Image: the D419 west of Ranspach-le-Bas (Apple Map app).
In the distance, the Jura mountains lure you on to Switzerland, and meanwhile the road alternates between sharp bends and straight rods of tarmac. Eventually, we get to cross into la Suisse at a quiet little country douane, just a few minutes away from the great motorway border post at Basel. Meet me in Saint-Louis, Louis.
Image: French-Swiss border crossing at Saint-Louis (Apple Map app).
Not every tour guide would do the D419 through Altkirch and, while it was more work for the drivers, I never once had one who denied the road was far prettier than the motorway around Mulhouse.
Earline would probably have been out of this world before I quit my job in tourism. But, on the Paris-Lucerne run, we would do lunch in Dijon or Beaune, and I always thereafter took the shortcut across the D419, precisely because of Earline. Because she’d so loved the run down that road. Because she’d been entranced, and, I felt, others might like to be entranced, as she was, on her only trip ever to Europe, and her only trip ever outside the US. At 92 years of age.
She was one of the best tourists I ever guided, one of the most appreciative, and thankful. Because she knew she had this one chance to see everything, and I knew I had this one chance to show it to her.
Image: Mrs Earline Fry of Texas, USA. By the author.

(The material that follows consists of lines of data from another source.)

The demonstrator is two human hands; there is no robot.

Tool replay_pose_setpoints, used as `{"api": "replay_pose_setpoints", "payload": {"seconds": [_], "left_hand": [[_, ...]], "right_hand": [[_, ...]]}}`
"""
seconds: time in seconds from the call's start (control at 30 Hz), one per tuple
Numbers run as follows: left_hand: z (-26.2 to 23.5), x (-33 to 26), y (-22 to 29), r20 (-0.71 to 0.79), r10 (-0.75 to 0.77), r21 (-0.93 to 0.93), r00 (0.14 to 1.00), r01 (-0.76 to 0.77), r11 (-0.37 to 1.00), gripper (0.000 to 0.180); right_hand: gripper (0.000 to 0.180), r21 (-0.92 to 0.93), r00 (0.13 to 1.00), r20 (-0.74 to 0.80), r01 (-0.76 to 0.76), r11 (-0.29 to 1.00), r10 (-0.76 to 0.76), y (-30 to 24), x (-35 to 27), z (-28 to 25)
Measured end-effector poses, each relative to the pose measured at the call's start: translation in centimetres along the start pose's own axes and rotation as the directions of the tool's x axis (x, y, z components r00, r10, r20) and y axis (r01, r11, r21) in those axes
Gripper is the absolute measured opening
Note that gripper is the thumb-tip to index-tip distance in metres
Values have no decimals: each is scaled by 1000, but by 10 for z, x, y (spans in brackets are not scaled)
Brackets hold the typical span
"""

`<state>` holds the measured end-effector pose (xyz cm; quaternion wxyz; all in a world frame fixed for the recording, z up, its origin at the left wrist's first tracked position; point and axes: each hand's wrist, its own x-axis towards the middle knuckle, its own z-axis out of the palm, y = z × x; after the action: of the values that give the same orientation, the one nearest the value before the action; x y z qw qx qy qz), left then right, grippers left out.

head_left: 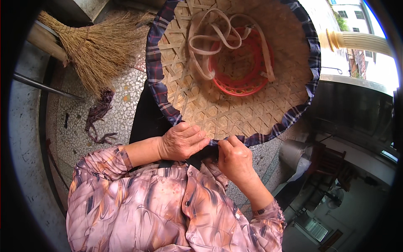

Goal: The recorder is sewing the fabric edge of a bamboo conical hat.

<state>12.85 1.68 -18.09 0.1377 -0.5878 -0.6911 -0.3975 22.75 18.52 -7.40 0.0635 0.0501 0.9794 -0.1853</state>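
Observation:
A wide woven bamboo hat (197,113) is tipped with its inside facing me, its edge bound in dark plaid cloth (156,71). Fixed in its middle is a red plastic openwork ring (245,93), with a loose off-white strap (265,59) looped over it. My left hand (184,142) grips the near edge, its fingers pressed together on the plaid binding. Just to the right, my right hand (236,161) is closed in a pinch on the same stretch of binding. Whether the right fingers also hold something small, such as a needle, is hidden.
A straw broom (94,44) lies at the upper left, near a thin metal rod (46,86). Dark, twisted scraps (98,111) are on the speckled floor (121,103). A metal bucket (294,153) and dark wooden chair (329,159) stand to the right.

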Motion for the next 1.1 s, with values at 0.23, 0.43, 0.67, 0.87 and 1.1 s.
{"api": "replay_pose_setpoints", "payload": {"seconds": [0.23, 0.43, 0.67, 0.87, 1.1], "left_hand": [[0, 0, 0, -3, 1, -9, 1000, -1, 1000, 30], [0, 0, 1, -23, 6, -7, 1000, -6, 1000, 33], [-2, -1, 0, 1, 4, -12, 1000, -4, 1000, 32], [-1, -1, 0, 3, 6, -17, 1000, -6, 1000, 31], [-2, 0, 1, 7, -1, 9, 1000, 1, 1000, 26]], "right_hand": [[27, -59, 998, 59, 19, 998, -15, -2, 1, 0], [17, -44, 1000, 16, 14, 999, -13, -6, 0, -2], [27, -35, 1000, 23, 10, 999, -9, -5, -1, 0], [26, -61, 999, 51, 20, 998, -16, -4, 1, 0], [21, -58, 982, 189, 11, 998, 0, 8, 17, -20]]}}
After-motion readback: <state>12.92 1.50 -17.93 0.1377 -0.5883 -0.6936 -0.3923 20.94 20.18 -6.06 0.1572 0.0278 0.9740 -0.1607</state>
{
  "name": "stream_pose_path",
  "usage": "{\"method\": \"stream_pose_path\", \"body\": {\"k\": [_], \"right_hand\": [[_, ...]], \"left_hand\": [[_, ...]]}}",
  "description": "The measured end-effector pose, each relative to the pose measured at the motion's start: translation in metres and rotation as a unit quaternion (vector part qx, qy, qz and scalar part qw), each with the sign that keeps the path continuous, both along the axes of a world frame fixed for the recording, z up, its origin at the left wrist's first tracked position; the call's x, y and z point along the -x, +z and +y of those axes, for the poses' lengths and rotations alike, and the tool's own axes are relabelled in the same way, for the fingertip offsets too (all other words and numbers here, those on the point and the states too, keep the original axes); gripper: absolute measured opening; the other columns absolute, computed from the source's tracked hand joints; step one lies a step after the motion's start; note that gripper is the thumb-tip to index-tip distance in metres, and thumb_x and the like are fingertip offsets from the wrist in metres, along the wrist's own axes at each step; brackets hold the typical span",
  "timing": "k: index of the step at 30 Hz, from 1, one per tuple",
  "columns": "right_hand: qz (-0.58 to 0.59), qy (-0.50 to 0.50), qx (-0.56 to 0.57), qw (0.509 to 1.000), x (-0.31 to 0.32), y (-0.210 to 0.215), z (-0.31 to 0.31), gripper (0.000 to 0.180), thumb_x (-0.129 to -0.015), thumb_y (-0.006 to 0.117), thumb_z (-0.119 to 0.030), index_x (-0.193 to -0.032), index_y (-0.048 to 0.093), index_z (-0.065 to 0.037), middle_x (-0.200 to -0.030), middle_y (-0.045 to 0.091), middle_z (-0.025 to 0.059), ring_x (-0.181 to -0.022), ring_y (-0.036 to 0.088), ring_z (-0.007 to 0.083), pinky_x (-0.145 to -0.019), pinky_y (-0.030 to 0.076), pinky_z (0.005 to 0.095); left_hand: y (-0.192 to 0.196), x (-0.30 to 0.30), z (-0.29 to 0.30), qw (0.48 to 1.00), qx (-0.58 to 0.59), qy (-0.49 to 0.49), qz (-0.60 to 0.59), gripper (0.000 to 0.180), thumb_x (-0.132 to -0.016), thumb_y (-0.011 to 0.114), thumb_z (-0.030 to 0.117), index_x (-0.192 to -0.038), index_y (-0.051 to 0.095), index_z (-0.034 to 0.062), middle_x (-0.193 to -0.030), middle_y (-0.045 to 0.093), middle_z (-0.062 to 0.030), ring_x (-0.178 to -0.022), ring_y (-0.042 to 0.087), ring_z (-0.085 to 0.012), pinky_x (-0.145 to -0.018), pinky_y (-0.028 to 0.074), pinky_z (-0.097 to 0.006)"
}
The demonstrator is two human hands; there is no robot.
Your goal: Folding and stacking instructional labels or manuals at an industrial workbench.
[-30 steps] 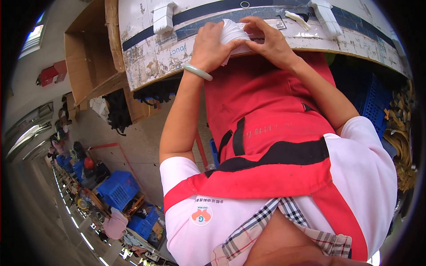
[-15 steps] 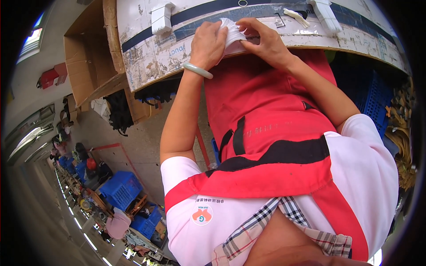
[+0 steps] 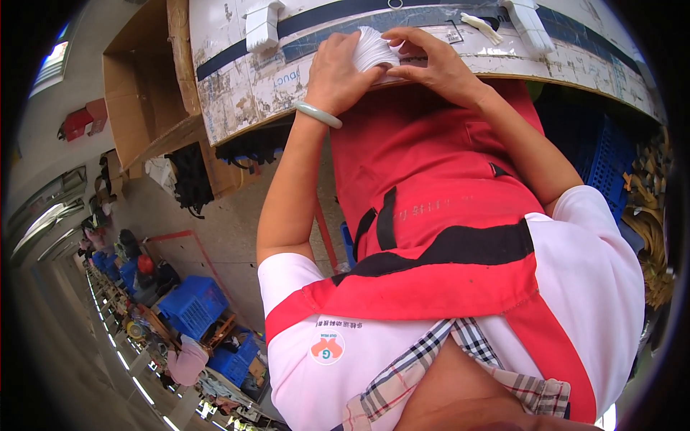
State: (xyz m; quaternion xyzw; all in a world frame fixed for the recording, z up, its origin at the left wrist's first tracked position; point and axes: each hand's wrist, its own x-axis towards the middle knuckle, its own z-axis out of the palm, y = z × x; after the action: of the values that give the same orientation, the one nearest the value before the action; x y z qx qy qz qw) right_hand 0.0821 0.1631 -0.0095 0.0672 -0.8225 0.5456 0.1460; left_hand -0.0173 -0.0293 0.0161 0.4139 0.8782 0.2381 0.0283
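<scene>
While the left hand grips the white stack at the table edge, the right hand has thumb and fingers parted beside it (touching, I can't tell); gentle, even pressure should keep the layers neat

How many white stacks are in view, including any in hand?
3: one stack in the left hand, a second stack on the table's left side, a third stack on its right. The loose white piece isn't counted. More may be hidden.
</scene>
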Motion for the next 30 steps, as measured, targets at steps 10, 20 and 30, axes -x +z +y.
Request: {"method": "stream_pose_path", "body": {"k": [10, 20, 30], "right_hand": [[-0.038, -0.039, 0.002, 0.999, 0.006, -0.005, 0.005, 0.017, -0.094, 0.064, -0.013, -0.106, 0.069, -0.001, -0.1, 0.066, 0.0081, -0.091, 0.063, 0.0178, -0.082, 0.051, 0.0285], [-0.024, -0.05, -0.034, 0.998, 0.006, -0.008, 0.003, 0.018, -0.093, 0.062, -0.007, -0.109, 0.068, 0.0, -0.104, 0.066, 0.0093, -0.093, 0.064, 0.0183, -0.084, 0.051, 0.0276], [0.002, -0.041, -0.066, 0.997, -0.01, -0.002, -0.002, 0.023, -0.092, 0.061, -0.005, -0.114, 0.065, -0.001, -0.105, 0.065, 0.0113, -0.09, 0.065, 0.023, -0.08, 0.051, 0.0298]], "left_hand": [[-0.003, 0.0, 0.0, 1.0, -0.019, 0.001, 0.008, 0.065, -0.072, 0.077, 0.034, -0.123, 0.059, -0.0023, -0.116, 0.059, -0.0195, -0.108, 0.054, -0.0378, -0.095, 0.045, -0.043], [0.0, -0.002, 0.0, 1.0, -0.004, -0.002, -0.002, 0.067, -0.075, 0.077, 0.029, -0.127, 0.055, -0.0069, -0.121, 0.058, -0.0205, -0.113, 0.054, -0.0373, -0.099, 0.044, -0.041], [0.001, -0.004, 0.001, 1.0, -0.004, 0.005, -0.004, 0.066, -0.074, 0.077, 0.025, -0.128, 0.054, -0.0073, -0.119, 0.057, -0.0183, -0.112, 0.054, -0.0352, -0.097, 0.045, -0.039]]}}
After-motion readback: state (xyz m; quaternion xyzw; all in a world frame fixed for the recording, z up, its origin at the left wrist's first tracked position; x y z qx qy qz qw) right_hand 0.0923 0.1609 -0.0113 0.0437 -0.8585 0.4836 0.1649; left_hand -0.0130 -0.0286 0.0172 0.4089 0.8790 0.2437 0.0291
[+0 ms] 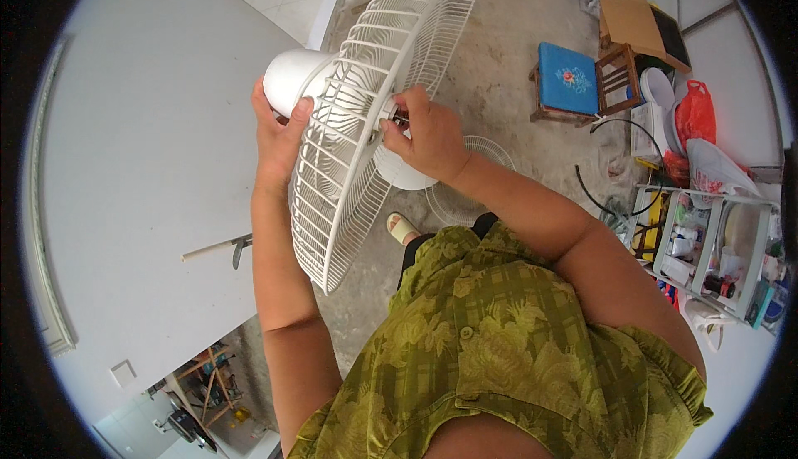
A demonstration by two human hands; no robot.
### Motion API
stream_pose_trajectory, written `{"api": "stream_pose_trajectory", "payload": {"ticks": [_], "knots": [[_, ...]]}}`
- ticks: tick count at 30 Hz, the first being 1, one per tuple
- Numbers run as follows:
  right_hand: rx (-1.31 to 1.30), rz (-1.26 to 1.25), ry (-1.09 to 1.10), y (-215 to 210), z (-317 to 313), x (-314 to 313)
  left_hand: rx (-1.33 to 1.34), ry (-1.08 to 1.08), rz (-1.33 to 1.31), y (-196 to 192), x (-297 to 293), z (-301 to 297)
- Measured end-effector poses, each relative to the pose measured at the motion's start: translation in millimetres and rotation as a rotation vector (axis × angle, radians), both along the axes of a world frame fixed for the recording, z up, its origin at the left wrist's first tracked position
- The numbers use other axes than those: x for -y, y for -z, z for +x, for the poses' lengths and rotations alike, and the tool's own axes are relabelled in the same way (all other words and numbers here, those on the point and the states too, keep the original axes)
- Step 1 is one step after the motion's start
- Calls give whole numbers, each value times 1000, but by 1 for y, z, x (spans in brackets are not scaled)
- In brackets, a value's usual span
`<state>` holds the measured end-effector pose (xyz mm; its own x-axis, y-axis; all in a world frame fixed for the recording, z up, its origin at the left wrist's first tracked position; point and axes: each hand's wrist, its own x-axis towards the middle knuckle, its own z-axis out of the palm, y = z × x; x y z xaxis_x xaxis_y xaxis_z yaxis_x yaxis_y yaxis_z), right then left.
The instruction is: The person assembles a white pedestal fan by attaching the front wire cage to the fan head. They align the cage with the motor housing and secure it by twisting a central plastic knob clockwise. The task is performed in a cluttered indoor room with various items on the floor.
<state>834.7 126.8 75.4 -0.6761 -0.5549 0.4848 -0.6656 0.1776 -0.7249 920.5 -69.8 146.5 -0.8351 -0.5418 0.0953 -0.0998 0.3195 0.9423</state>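
A white electric fan (349, 110) stands in front of me, its rear wire grille (312, 251) turned edge-on and no front grille on it. My left hand (278, 139) is closed round the rounded motor housing (291, 77) behind the grille, thumb on the near side. At the grille's centre, the fingers of my right hand (428, 139) pinch round the hub, where a small dark metal part shows between them. What exactly they grip is mostly hidden. Below the right hand is the round white fan base (403, 170). Another round wire grille (486, 153) lies on the floor beside it.
A wooden chair with a blue seat (567, 79) stands at the right, near a cardboard box (638, 23). A cluttered shelf rack (706, 247), a red plastic bag (697, 114) and a curved black strip (582, 185) are beyond my right arm. A white door panel with a handle (218, 247) borders the left.
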Motion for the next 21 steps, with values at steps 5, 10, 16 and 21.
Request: {"api": "stream_pose_trajectory", "payload": {"ticks": [5,10,16,21], "knots": [[66,-38,-27,2,-2,1,33,-15,-21,-3,-1,-1],[141,-20,-39,0,0,0,24,-14,-15,-5,-2,-2],[201,-22,-13,0,0,0,64,-59,59,-27,-30,-7],[52,263,-79,-36,-10,-7,-22,99,335,48,69,3]]}}
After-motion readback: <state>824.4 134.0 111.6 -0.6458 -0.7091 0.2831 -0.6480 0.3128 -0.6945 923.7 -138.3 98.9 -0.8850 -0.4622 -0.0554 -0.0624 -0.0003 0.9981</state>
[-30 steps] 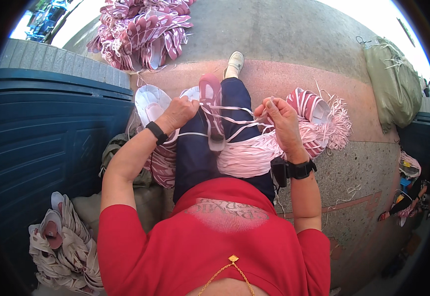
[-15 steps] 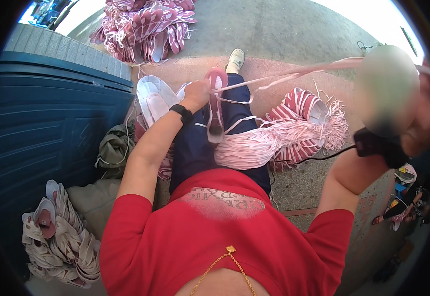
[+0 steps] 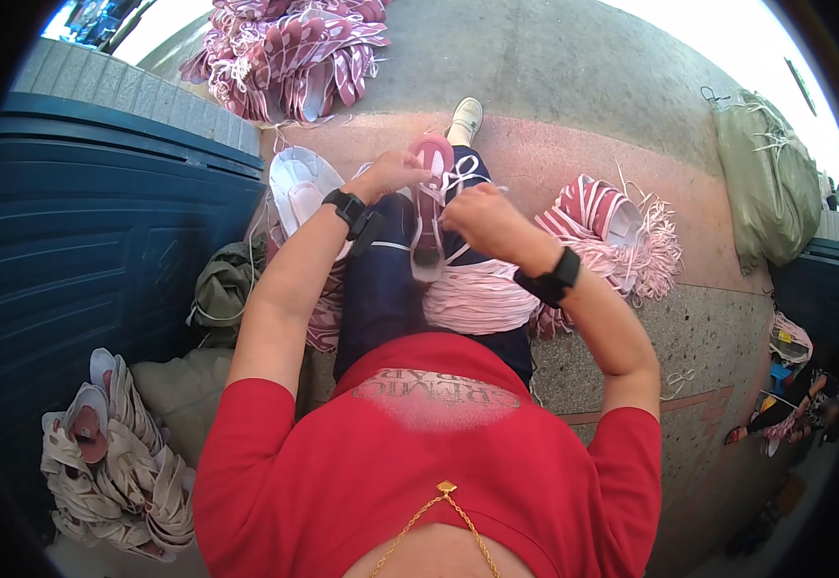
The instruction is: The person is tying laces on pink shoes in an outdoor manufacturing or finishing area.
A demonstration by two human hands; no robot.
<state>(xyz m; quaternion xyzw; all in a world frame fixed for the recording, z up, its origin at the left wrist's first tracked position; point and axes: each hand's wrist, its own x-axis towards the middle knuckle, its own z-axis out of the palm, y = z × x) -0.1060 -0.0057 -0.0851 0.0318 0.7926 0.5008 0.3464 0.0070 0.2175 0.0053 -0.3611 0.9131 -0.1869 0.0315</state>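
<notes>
Far left, a dark blue door (image 3: 102, 250); near left, a heap of pale shoes (image 3: 121, 472), with a green cloth bag (image 3: 222, 294) slightly farther off. Beyond the door's end, far left of centre, a large pile of pink shoes (image 3: 294, 63) lies on the ground. A white-lined shoe (image 3: 299, 188) sits just left of the dark trousers (image 3: 376, 279). Left hand (image 3: 398, 173): at the left edge of the pink shoe, fingers drawn narrow; cannot tell whether they close on its edge, a lace end, or both. The pink shoe (image 3: 427, 226) lies lengthwise over the person's legs, rounded pink end far, pale end near. White lace (image 3: 459, 177) stands in loose loops at its far right side, between the hands. Right hand (image 3: 487, 226): just right of the shoe, fingers curled in; its own back hides whatever it may pinch. Change noted: half a second ago this hand was well out to the right with the lace drawn long; now it is back beside the shoe and the lace is slack and gathered. Judgement: the long pull is over for the moment, and the lace work has become close handling at the shoe. Right of the legs, a bundle of pink laces (image 3: 477, 299), then a stack of striped shoes (image 3: 583, 207); far right, a tied green sack (image 3: 766, 183).
</notes>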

Talking of ancient English castles
If you’re anywhere down the Graaf Jansdijk in Blankenberge today, you may need to edge around a police cordon owing to the likely tumbling on your head of a five-ton piece of concrete. It is apparently clinging on for dear life to a building in that street, of which it was intended, at least initially, to be a permanent part.
In Ghent, whilst residents of a tower block complex were recently reauthorised to tread upon their balconies, no doubt in order to profit from the balmy weather we’ve been having, they were immediately told not to take the emergency stairways since they’re suffering ... an emergency. Like, they’re collapsing under people’s feet. And one such incident did cause a slight peaking of two residents’ blood pressure of late.
With school buildings the length and breadth of the United Kingdom closed owing to the seemingly time-factored aspect of concrete rot, can it now be that concrete isn’t all it’s knocked up to be? Concrete is, I recall from a school outing in my early youth, what Portchester Castle is made of, it having first been constructed by the Romans, who developed a form of concrete that simply got harder and more durable, the more time went by.
Just one more thing that the Romans did for us, but that we have long since forgotten about. Middle Ages, probably.